### EXERCISE DIRECTIONS
Copy each line that contains the string "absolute", taking them from the material.

### DATASET EXTRACT
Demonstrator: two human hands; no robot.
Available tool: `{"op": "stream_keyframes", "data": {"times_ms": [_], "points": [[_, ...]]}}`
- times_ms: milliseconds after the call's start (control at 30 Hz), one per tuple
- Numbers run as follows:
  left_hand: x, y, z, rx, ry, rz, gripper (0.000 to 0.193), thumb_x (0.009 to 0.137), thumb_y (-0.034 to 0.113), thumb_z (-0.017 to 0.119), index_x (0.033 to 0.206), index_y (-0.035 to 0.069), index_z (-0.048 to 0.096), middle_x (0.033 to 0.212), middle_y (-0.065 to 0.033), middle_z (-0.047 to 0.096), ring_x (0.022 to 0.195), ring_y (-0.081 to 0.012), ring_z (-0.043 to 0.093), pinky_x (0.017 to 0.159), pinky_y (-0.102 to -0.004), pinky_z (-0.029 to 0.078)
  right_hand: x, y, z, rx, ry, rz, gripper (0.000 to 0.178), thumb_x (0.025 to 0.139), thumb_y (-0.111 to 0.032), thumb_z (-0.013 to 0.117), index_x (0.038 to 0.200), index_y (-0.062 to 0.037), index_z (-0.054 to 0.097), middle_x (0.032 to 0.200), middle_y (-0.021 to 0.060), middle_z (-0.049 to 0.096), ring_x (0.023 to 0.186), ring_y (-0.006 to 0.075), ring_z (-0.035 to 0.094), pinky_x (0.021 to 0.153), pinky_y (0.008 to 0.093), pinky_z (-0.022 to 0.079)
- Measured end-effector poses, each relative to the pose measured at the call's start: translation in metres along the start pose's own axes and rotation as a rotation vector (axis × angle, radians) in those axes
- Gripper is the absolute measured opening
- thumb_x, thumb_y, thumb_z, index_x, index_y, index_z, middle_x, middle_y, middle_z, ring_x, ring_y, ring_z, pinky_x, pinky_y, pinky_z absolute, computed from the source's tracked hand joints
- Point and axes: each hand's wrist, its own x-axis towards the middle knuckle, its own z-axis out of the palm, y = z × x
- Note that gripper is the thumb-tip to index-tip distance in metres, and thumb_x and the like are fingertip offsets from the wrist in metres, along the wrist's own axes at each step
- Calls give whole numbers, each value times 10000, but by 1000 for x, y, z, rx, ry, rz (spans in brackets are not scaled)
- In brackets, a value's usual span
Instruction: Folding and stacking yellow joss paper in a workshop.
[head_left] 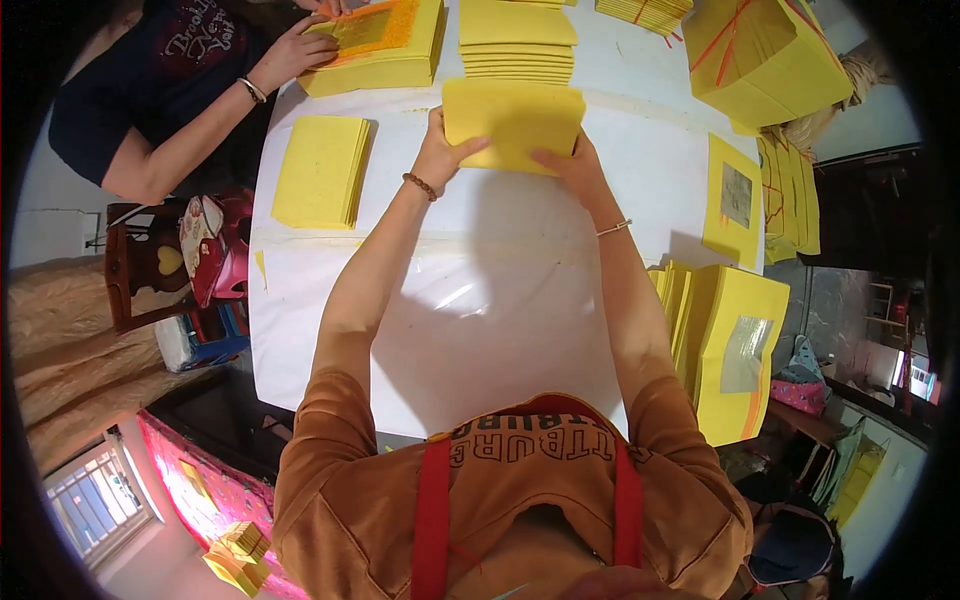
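Out over the far half of the white table, I hold a bundle of yellow paper (512, 112) between both hands. My left hand (440, 160) grips its near left corner, with the thumb across the top. At the near right corner, my right hand (578, 172) closes on it the same way. How many sheets are in it, I cannot tell. Just beyond stands a layered stack of yellow paper (517, 40). A flat yellow paper stack (318, 172) lies to the left of my left hand.
White sheeting covers the table (480, 330). At the far left, another person's hand (300, 50) rests on a thick yellow stack topped with an orange-patterned sheet (380, 28). Along the right are a large tied bundle (765, 65), a sheet with a silver square (733, 195) and upright yellow packets (735, 350).
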Motion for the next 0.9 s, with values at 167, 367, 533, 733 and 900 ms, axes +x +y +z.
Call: {"op": "stream_keyframes", "data": {"times_ms": [167, 367, 533, 733, 900], "points": [[21, 13, 14, 120, 147, -258, 400, 822, 266, 619, 1042, -39, 481, 981, -144, 578, 832, -181, 586, 669, -284, 491, 18, 2, -2, 133, 106, 132, 601, 766, -126, 689, 1246, -12, 345, 1160, 105, 489, 1002, 179, 521, 829, 298, 469], [44, -1, 15, 840, 161, -200, 588, 783, 470, 597, 972, -83, 529, 873, -220, 621, 828, -302, 609, 693, -365, 477, 30, -1, 3, 33, 413, 263, 652, 813, -226, 633, 1318, -36, 267, 1045, 136, 551, 891, 204, 566, 678, 342, 479], [47, 12, 20, 995, 120, -290, 598, 799, 472, 560, 999, -87, 492, 954, -286, 590, 886, -394, 584, 767, -424, 465, 40, 15, -6, -544, 359, -38, 526, 821, -215, 608, 1282, -78, 395, 1036, 175, 577, 906, 255, 567, 724, 347, 465], [34, 31, 34, 1326, 187, 129, 500, 790, 378, 609, 1093, 8, 463, 1096, -205, 541, 1000, -372, 511, 784, -445, 426, 60, 41, -22, -757, 289, -179, 351, 799, -199, 622, 1131, -92, 581, 946, 196, 595, 897, 302, 570, 769, 348, 461], [30, 14, 33, 1375, -110, 729, 367, 820, 299, 582, 1156, 165, 518, 1181, -94, 499, 1110, -304, 434, 868, -462, 356, 63, 47, -23, -763, 277, -137, 362, 783, -212, 632, 1135, -141, 587, 1006, 200, 534, 939, 331, 537, 785, 368, 467]]}}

### SOLUTION TO THIS PROBLEM
- Gripper is the absolute measured opening
- thumb_x, thumb_y, thumb_z, index_x, index_y, index_z, middle_x, middle_y, middle_z, ring_x, ring_y, ring_z, pinky_x, pinky_y, pinky_z absolute, computed from the source's tracked hand joints

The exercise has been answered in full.